INFORMATION SUPPLIED Start Marker

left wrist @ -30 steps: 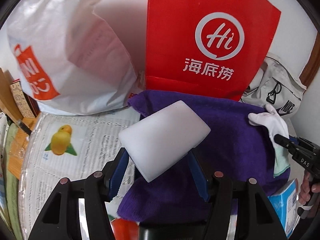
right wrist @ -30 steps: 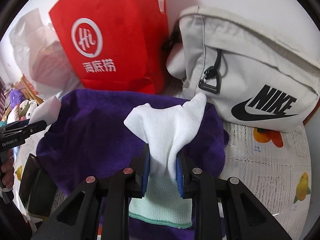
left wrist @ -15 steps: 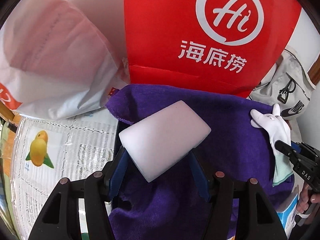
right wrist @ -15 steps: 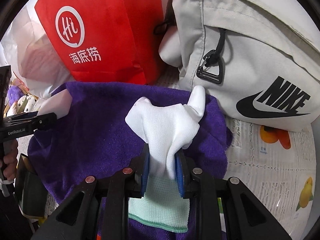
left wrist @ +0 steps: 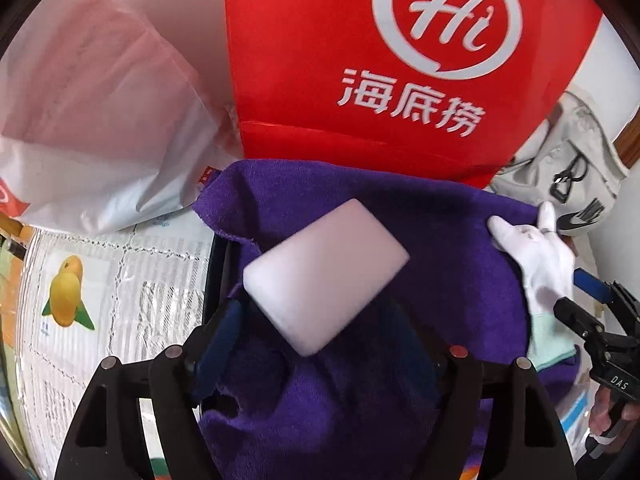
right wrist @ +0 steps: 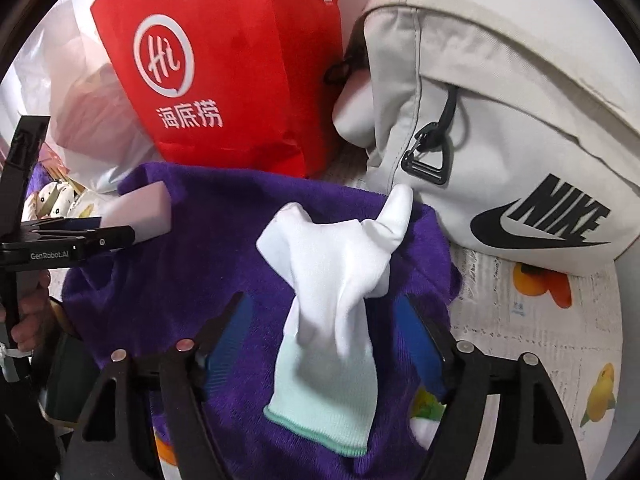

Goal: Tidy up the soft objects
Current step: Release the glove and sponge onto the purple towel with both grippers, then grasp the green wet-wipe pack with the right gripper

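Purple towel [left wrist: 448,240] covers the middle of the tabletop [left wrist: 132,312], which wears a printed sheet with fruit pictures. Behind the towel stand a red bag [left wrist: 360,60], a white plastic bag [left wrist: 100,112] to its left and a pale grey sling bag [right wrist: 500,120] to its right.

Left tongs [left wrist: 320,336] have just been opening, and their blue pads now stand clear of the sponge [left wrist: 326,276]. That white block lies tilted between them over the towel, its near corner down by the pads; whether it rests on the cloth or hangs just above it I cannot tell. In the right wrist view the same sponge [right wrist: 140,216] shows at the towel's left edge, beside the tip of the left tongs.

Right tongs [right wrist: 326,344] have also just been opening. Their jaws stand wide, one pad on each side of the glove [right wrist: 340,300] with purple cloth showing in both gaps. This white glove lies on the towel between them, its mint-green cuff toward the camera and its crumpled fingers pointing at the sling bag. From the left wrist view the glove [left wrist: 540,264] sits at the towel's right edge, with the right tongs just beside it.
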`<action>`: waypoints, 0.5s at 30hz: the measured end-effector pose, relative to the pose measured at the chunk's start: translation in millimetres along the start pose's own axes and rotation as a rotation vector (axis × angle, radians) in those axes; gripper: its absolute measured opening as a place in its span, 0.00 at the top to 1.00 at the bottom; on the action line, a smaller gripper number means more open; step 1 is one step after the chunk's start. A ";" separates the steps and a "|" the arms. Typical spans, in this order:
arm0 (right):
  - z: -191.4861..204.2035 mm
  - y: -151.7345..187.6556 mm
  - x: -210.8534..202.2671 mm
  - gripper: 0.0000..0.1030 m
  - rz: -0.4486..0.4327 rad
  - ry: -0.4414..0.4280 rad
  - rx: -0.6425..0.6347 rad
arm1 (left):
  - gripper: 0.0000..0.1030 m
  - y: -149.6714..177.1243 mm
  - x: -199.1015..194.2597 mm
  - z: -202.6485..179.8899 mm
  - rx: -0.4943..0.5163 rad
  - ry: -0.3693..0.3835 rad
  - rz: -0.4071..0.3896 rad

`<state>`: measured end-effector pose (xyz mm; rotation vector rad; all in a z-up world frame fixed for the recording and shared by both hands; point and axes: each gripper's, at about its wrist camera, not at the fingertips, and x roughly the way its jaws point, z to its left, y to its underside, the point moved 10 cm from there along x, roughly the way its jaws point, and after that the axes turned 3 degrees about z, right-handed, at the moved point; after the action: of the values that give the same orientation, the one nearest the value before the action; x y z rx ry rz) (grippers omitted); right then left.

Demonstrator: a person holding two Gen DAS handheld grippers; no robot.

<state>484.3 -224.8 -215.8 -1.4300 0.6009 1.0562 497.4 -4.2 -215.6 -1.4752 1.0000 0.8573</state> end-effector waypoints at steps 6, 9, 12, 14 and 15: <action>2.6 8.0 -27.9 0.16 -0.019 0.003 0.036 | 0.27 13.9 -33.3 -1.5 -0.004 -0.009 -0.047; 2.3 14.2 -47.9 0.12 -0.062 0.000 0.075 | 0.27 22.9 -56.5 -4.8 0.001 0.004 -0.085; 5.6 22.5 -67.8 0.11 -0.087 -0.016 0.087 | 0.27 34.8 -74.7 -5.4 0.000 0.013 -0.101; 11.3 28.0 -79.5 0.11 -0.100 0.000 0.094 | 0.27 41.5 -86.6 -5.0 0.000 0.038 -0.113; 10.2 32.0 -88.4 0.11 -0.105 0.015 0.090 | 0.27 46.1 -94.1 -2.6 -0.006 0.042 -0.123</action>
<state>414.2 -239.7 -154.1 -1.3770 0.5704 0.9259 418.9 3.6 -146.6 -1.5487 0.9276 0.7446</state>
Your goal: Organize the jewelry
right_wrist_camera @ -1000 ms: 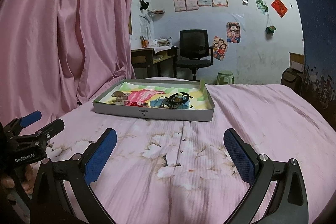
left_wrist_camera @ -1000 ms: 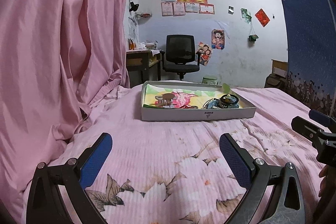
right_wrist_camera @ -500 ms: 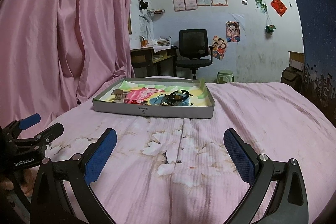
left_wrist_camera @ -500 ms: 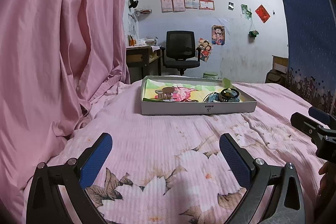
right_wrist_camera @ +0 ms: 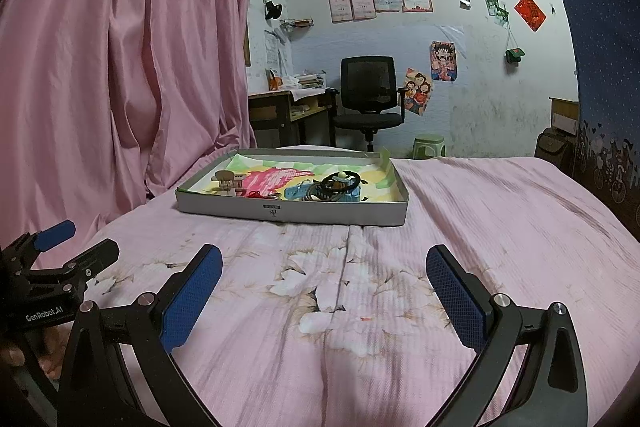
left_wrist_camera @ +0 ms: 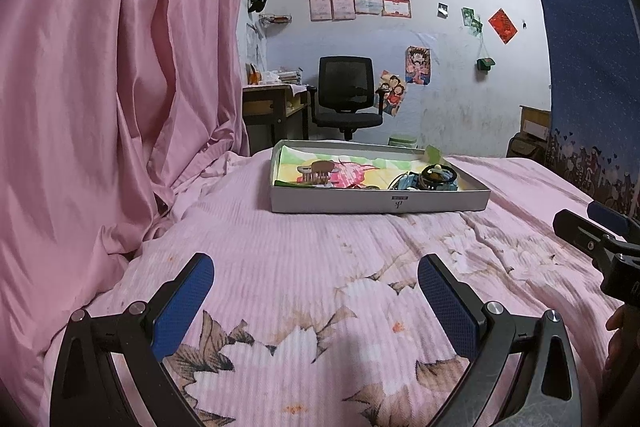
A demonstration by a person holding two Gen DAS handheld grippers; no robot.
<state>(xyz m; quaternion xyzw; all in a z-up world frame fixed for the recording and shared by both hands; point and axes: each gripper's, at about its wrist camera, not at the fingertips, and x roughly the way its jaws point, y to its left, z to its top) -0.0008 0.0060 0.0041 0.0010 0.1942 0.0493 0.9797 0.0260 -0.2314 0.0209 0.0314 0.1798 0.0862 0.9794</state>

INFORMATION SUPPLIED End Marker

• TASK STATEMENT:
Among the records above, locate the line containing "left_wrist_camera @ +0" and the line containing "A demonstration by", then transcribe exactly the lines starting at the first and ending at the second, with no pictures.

• EXPECTED ANSWER:
left_wrist_camera @ +0 ms: 
A demonstration by a person holding two Gen DAS handheld grippers; no robot.

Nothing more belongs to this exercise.